Novembro Azul - Desafios para a conscientização social quanto à saúde masculina
Enviada em 16/01/2021
A “Alegoria da Caverna”, criada pelo filósofo grego Platão, consiste na tentativa de explicar a condição de ignorância humana, e o que seria necessário para atingir o verdadeiro “mundo real”. Nesse mesmo viés, é necessário romper com as “cavernas” e enfrentar os desafios para a conscientização social quanto à saúde masculina, que é tratada em tabus e, em diversos momentos, prejudica a saúde dessa parcela social. Essa circunstância é agravada devido ao negligenciamento de consultas preventivas, o que gera um elevado índice de doenças que poderiam ser amenizadas.
Sob essa perspectiva, é preciso compreender que o descuido clínico entre os homens, em relação as mulheres, é muito alto e, muitas vezes, está interligado com o preconceito. Segundo o portal de notícias “G1”, a presença do machismo é uma das condições que mais impedem a busca por atendimentos periódicos entre os cidadãos do sexo masculino, principalmente por heranças históricas, visto que há a estereotipação de procedimentos médicos – por exemplo o exame de toque - como “potencial” influenciador na orientação sexual. Nesse contexto, é preciso propor, por intermédio da mídia, campanhas publicitárias que visem inibir esse ideal errôneo legitimado pela sociedade.
Consequentemente, há o aumento de patologias entre os senhores da sociedade. Segundo o INCA (Instituto Nacional de Câncer) diferentes registros de tumores, poderiam ser curados se fossem identificados nas fases iniciais. Porém, com os resultados tardios e, em decorrência das manifestações clínicas (como efeitos colaterais do tratamento), os problemas psicológicos aumentam nos enfermos, o que agrava ainda mais esse cenário, como apontado por enfermeiros no site “UOL”. Jacques Bossuet, um prestigiado escritor francês, defendeu que a saúde é mais dependente das precauções que dos médicos, o que evidência a importância da consulta eletiva como medida preventiva. Nesse âmbito, é preciso incentivar à mudança de hábitos dessa população, de modo que seja possível atingir a qualidade de vida do homem.

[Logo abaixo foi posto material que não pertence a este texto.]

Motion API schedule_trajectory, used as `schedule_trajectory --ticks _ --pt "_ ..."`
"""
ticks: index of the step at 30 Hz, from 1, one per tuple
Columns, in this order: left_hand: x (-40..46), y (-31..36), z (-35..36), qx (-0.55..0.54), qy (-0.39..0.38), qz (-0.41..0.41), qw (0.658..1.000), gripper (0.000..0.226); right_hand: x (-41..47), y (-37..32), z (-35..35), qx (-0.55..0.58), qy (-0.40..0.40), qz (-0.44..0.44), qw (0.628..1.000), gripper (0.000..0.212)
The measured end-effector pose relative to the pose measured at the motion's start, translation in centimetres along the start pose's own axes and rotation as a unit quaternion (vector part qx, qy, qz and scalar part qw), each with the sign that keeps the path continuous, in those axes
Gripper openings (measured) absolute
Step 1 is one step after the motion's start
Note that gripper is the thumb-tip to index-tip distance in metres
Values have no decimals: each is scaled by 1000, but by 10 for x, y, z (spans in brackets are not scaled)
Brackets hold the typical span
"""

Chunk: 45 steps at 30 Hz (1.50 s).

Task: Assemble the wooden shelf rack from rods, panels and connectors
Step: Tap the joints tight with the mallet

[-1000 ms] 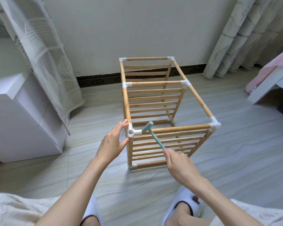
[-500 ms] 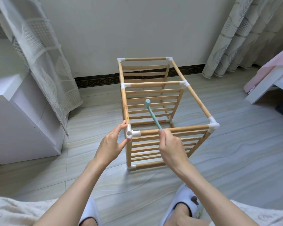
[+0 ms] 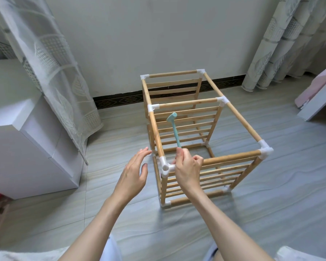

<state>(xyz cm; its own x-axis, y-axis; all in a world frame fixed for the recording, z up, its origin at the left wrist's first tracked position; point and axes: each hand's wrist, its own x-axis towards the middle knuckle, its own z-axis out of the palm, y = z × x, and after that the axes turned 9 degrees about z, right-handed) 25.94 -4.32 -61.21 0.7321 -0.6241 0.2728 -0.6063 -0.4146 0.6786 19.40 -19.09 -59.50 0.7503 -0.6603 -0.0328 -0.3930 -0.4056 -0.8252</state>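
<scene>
One white corner connector [image 3: 165, 167] sits just below-left of right hand [image 3: 186, 169] gripping raised teal mallet [image 3: 174, 129], handle near-upright; left hand [image 3: 134, 175] open beside, not touching.

- I have one view only, from the head camera, looking forward and steeply down at the floor [image 3: 271, 213].
- It sits close above both forearms, with the wooden rack [image 3: 205, 147] centred and the wall [image 3: 139, 34] beyond.
</scene>
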Motion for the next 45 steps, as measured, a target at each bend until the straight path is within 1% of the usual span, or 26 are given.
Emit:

Em suma, estratégias devem ser tomadas para a conscientização no que tange a saúde masculina. Logo, cabem as instituições de ensino em parceria com órgãos públicos, incentivar a valorização de buscas por especialistas da área da médica – agentes responsáveis em promover a higidez dos habitantes –, por meio de oficinas e debates com especialistas, com a finalidade de romper estereótipos machistas e, também, gerar o conhecimento da necessidade da prevenção. Ademais, o Ministério da Saúde deve disponibilizar mais investimentos para os hospitais, com o fito de elevar o número de profissionais qualificados para apoio dos doentes. Dessa forma, será possível combater as “cavernas” existentes na sociedade.